Azure Cosmos DB Performance: Direct vs. Gateway mode
A performance comparison between the two different modes that Cosmos DB offers: Direct and Gateway mode. We use the default settings with these two modes and see how that affects application performance and scalability.
Background
A colleague came to me the other day with an interesting challenge. He had a customer who was using a Java Spring Boot application and running a simple test against Cosmos DB to test the performance and scalability of their web application. They were finding that using the Gateway mode resulted in better performance and scalability than the Direct mode.
My reaction was similar to his when he first heard of it: Whaaattt??!!!
The Gateway mode introduces an additional component between the client and Cosmos DB (visualized below in green). In addition, the Gateway mode also mandates the use of HTTP from the client. So, we have an additional network hop and the use of HTTP instead of TCP which the Direct mode uses. So with the Gateway mode, you’d expect a performance decrease due to the increased network latency at the very least.

The customer had a reproduction setup where there was a web application (Java Spring Boot) that inserted a single random number into Cosmos DB. And they configured the application to use the Gateway mode or Direct mode and ran a test using JMeter.
The customer claimed that not only did they see a better requests per second (RPS) with the Gateway mode, but also that the response times (95th percentile) were better than with Direct mode.
They had originally started with the Direct mode, but when they saw unexpected scalability issues, they tried the Gateway mode and saw (claimed) better performance and better scalability.
That didn’t sound right.
Primer: Why use Gateway mode?
Let’s first examine why the Gateway mode is there in the first place.
The Gateway mode exists for two main reasons:
- A corporate firewall and/or security policy prevents client applications from using anything else.
- Clients are neither using .NET nor Java as a development platform and are instead using Node.js or Python or a REST-based client.
There is an additional consideration for choosing the Gateway mode — that is when the number of socket connections (on the client) is limited.
Troubleshooting: Where to start?
The customer had deployed a bunch of virtual machines (with accelerated networking) to run the Spring Boot application in the same region as Cosmos DB. So the communication between the client and Cosmos DB was via the Azure backbone and not the internet.
They monitored the JVM CPU, memory and garbage collection statistics and saw nothing that indicated a bottleneck on the web server side.
From a high level, starting with the Cosmos DB Azure Service itself and working your way backwards to the client, we discussed the various components in the picture.
- Cosmos DB
- The Cosmos DB Gateway
- Cosmos DB Client library (and settings)
- The Client runtime stack (and networking)
Obviously, Microsoft provides 1, 2 and 3 in the list above. While there are likely to be bugs and issues with software components, Cosmos DB isn’t exactly a brand new service. And it seemed more likely that the source of the problems were nearer the bottom of the list rather than the top. This doesn’t imply that we eliminate 1, 2 and 3.

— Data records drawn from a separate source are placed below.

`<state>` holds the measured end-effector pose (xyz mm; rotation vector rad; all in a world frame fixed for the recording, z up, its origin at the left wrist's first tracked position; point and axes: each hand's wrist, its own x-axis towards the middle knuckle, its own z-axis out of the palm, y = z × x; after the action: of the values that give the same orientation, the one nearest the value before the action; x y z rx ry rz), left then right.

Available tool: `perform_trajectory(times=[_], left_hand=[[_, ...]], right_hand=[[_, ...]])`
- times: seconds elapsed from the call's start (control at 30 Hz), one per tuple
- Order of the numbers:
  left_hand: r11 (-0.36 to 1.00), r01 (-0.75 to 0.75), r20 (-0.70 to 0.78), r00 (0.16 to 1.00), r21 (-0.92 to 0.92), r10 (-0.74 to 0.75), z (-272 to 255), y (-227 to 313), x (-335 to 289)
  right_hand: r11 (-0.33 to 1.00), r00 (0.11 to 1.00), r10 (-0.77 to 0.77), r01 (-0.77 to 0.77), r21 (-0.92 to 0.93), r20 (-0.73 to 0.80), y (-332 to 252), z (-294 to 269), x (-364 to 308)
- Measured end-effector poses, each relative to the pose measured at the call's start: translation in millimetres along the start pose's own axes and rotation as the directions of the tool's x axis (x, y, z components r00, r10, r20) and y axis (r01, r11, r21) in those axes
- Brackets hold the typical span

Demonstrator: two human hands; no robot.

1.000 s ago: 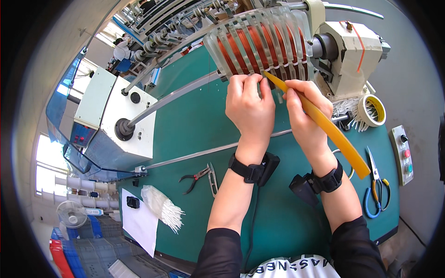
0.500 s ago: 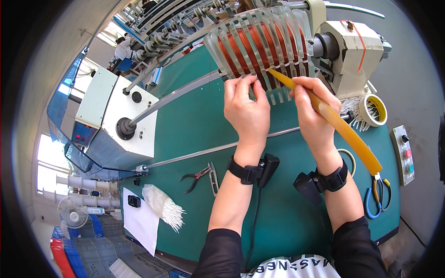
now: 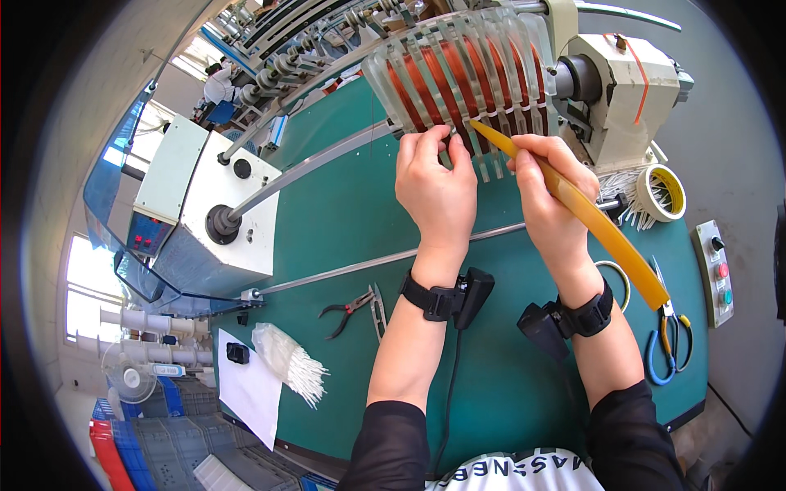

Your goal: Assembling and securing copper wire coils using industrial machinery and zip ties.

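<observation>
On the head view I have the right hand (image 3: pixel 557 184) closed around a tapered yellow strip (image 3: pixel 602 222), thumb against fingers; its narrow tip touches the near side of the coil assembly (image 3: pixel 440 78), its wide end reaches back near-right over the wrist, toward the scissors (image 3: pixel 670 313). Left hand (image 3: pixel 438 192): fingers curled, thumb close to fingertips, at the near edge of the same assembly, just left of the strip tip. Can't tell if anything is pinched there. Coil assembly sits at the far side, red-brown windings between clear bars, next to the off-white machine head (image 3: pixel 626 106) on its right. Right side of the green tabletop (image 3: pixel 491 352): tape roll (image 3: pixel 661 194) beside loose white strips (image 3: pixel 632 216); button box (image 3: pixel 714 274) further right. Left side: pliers (image 3: pixel 348 311), and nearer left, a clear bag (image 3: pixel 274 348) of white sticks partly over white paper (image 3: pixel 250 401).
</observation>
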<state>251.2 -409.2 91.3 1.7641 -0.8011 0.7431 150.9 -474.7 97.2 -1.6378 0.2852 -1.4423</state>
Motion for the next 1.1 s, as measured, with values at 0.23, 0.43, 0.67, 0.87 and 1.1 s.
perform_trajectory(times=[0.23,0.43,0.67,0.87,1.1], left_hand=[[0.993,-0.029,-0.02,0.999,0.11,0.031,5,3,3],[0.993,-0.032,-0.016,0.999,0.112,0.034,8,4,2],[0.992,-0.069,-0.018,0.997,0.109,0.072,8,4,1],[0.986,0.038,-0.032,0.999,0.161,-0.033,17,9,1],[0.973,0.168,-0.033,0.986,0.159,-0.165,-2,10,4]], right_hand=[[1.0,1.0,0.014,-0.014,0.009,0.017,-3,1,-1],[1.0,0.999,-0.027,0.028,-0.013,0.039,-3,3,-2],[0.999,0.999,-0.021,0.019,0.038,0.04,-2,1,-1],[0.958,0.978,-0.203,0.208,-0.199,0.046,-23,-33,4],[0.85,0.909,0.23,-0.014,-0.527,0.348,-31,-127,-49]])
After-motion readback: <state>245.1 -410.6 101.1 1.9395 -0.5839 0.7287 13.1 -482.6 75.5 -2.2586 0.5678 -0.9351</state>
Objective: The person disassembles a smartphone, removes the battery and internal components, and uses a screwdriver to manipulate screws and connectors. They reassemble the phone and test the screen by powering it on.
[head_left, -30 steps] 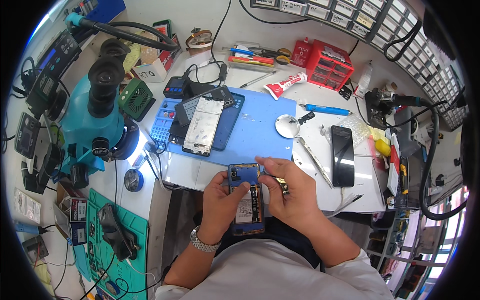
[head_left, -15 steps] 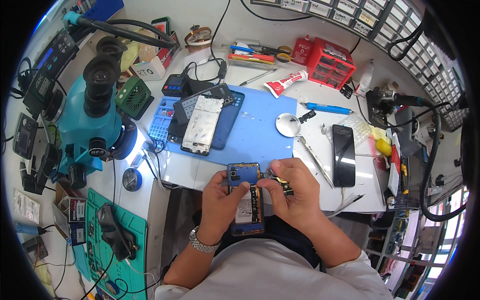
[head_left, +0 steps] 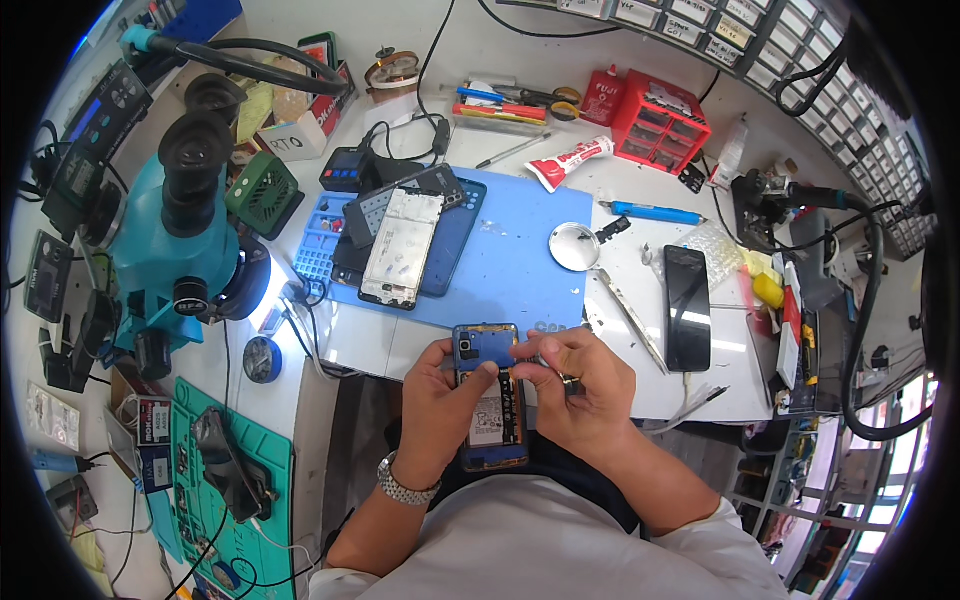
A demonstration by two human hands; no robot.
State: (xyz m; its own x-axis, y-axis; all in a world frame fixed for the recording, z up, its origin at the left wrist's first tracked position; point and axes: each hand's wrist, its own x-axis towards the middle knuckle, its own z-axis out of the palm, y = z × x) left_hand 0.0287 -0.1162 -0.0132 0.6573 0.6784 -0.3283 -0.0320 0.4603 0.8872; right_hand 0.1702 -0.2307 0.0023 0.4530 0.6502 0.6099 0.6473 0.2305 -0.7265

Reproducing the problem = couldn’t reproduce
We started out creating a simple setup in .NET and Java (not Spring Boot). Additionally, we used two identical Azure App Service instances, one for .NET and other for Java in order to host the application and load test it using standard functionality in Azure DevOps.
We also deployed the application to virtual machines running IIS and ASP.NET Core as well as VMs running the latest stable version of Java & Tomcat to eliminate that VMs somehow behave/scale differently than Azure App Services.
The simple set up did nothing more than what the customer’s reproduction did — it inserted a random number in Cosmos DB. And the client application was configured with out of the box defaults except for choosing the Gateway mode using HTTP in one case and the Direct mode using TCP in the other case.
We tried running a load test with different number of simulated users — one such test is below with 500 users:




Contrary to customer claims, all of these results were similar across the board showing that Direct mode was outperforming the Gateway mode and also scaling much better.
As one would expect.
Conclusion
So why was the customer claiming to see the reverse? We don’t really know — except that they had changed some settings for the embedded Tomcat that Spring Boot uses. This affected the number of threads in the thread pool available for both queueing as well as servicing requests.
While thread pool settings could adversely affect the scalability of the application, it still doesn’t explain why under a minimal load, the Gateway mode should have outperformed the Direct mode — as the customer originally claimed.
Every test we conducted — from a small handful of users to 1000s indicated otherwise.
The customer re-ran the tests and saw the same behavior we did: Direct mode outperforms and outscales the Gateway mode. They tried to go back to their original configuration that showed otherwise.
And guess what: they couldn’t reproduce their original claim either … :)